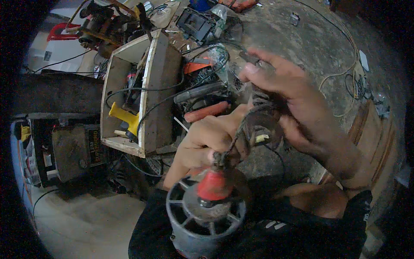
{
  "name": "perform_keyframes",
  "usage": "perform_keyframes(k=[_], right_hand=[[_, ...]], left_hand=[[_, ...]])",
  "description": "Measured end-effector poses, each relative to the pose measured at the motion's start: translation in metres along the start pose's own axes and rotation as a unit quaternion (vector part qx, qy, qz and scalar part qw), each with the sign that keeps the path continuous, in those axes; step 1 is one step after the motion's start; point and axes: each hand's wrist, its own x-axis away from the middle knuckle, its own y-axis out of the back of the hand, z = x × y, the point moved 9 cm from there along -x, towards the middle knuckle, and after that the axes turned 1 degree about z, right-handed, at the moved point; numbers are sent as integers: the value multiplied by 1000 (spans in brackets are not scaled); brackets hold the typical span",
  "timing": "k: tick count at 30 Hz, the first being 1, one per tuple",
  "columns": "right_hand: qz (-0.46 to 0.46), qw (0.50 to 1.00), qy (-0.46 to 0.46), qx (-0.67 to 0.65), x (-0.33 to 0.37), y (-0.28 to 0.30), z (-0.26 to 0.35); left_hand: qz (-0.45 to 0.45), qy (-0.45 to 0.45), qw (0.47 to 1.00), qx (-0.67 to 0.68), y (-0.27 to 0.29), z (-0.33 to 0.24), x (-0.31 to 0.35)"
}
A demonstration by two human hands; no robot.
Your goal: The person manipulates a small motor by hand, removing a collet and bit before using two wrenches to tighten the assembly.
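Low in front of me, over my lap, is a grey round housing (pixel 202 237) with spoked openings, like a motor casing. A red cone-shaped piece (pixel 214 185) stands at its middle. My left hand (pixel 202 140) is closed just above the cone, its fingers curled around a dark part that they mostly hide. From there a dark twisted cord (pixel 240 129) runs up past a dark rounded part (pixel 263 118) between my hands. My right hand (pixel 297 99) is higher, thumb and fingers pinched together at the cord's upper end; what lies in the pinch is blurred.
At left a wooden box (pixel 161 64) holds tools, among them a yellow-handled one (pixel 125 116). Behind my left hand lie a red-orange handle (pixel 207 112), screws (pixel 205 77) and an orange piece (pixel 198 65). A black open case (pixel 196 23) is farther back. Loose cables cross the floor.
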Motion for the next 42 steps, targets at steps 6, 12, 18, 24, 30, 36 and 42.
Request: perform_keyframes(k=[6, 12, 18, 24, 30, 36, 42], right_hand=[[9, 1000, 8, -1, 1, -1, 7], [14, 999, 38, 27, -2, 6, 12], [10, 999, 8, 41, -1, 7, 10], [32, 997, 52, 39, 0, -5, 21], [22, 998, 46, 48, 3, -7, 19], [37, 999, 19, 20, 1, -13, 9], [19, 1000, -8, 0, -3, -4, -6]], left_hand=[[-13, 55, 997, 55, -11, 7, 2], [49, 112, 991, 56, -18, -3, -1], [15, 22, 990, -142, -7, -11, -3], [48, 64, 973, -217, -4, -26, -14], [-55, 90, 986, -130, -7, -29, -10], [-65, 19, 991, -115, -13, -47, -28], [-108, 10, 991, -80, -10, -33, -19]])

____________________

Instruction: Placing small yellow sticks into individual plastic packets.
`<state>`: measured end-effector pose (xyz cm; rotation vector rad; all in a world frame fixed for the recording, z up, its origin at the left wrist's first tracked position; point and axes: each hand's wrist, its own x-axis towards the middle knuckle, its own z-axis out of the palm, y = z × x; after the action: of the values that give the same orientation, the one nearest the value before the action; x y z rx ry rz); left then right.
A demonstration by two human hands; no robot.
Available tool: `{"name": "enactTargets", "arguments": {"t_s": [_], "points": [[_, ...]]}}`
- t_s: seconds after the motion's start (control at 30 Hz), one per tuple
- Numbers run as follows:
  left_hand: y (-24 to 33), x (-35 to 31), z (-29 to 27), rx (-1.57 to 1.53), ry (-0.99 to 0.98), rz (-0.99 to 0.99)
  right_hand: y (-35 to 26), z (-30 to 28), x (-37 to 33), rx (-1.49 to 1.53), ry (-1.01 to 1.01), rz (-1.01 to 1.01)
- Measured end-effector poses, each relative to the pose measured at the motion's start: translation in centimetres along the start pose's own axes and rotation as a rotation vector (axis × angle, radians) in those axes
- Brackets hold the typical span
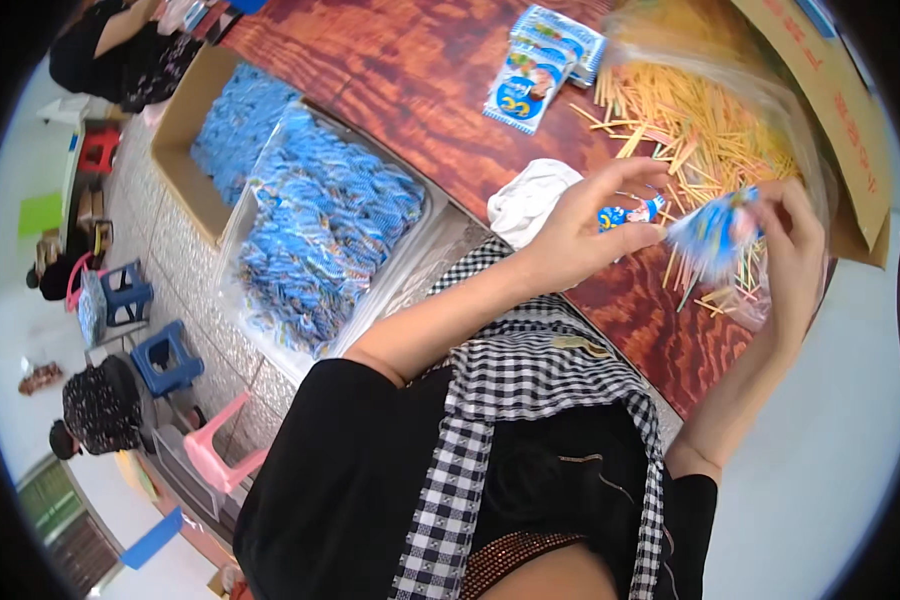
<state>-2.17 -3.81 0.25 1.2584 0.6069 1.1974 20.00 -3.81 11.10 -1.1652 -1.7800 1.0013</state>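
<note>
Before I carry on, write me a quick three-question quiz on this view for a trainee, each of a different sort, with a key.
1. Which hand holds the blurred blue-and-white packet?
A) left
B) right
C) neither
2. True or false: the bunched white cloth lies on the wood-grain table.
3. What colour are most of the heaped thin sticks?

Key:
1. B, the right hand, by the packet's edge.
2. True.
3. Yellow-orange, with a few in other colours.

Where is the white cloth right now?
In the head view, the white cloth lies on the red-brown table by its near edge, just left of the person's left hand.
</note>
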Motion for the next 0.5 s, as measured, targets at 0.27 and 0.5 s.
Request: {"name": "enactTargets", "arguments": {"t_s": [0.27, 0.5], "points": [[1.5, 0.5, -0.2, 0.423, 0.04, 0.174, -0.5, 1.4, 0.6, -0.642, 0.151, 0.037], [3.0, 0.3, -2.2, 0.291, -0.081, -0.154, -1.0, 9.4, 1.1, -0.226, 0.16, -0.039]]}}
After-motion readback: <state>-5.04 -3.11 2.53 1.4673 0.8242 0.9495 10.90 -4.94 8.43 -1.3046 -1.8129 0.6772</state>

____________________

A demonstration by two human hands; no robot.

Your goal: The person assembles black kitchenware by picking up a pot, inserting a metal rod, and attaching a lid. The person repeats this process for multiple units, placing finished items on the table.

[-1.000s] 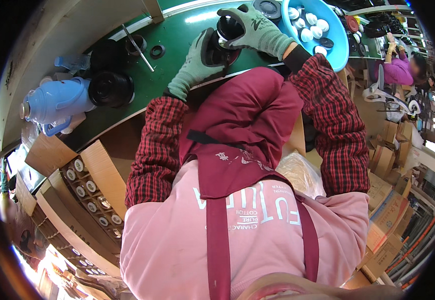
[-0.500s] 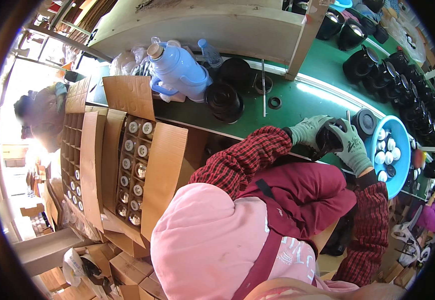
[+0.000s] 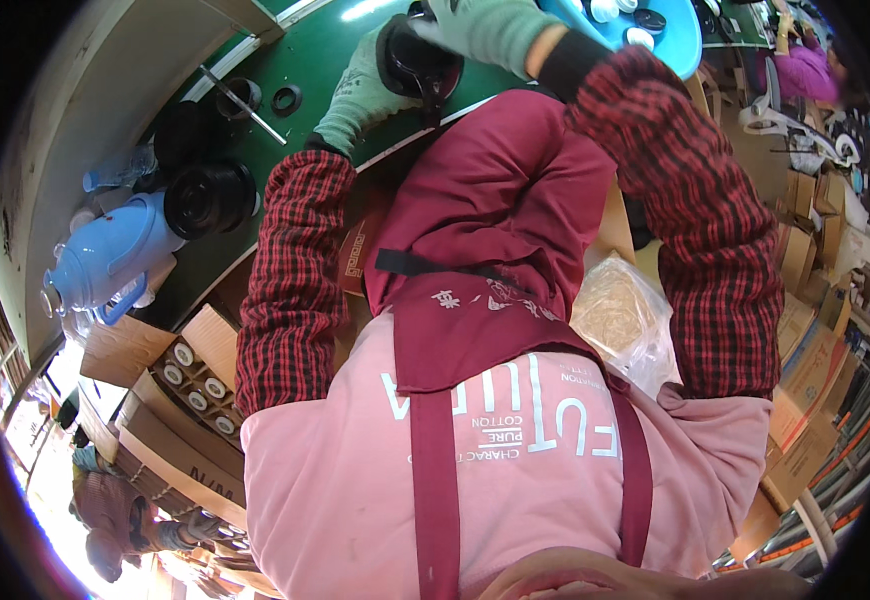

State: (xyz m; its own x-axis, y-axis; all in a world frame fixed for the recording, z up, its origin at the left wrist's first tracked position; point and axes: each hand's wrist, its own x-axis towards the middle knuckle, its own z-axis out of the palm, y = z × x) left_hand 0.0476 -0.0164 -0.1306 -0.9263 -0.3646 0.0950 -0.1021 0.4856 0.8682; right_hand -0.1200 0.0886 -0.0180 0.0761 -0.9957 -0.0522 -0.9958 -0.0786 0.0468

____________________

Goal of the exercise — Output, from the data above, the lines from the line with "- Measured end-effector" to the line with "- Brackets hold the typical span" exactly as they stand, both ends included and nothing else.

Exercise response —
- Measured end-effector poses, each relative to the pose measured at the motion's start: translation in centimetres along the start pose's own axes and rotation as a rotation vector (axis × angle, radians) in those axes
- Brackets hold the typical span

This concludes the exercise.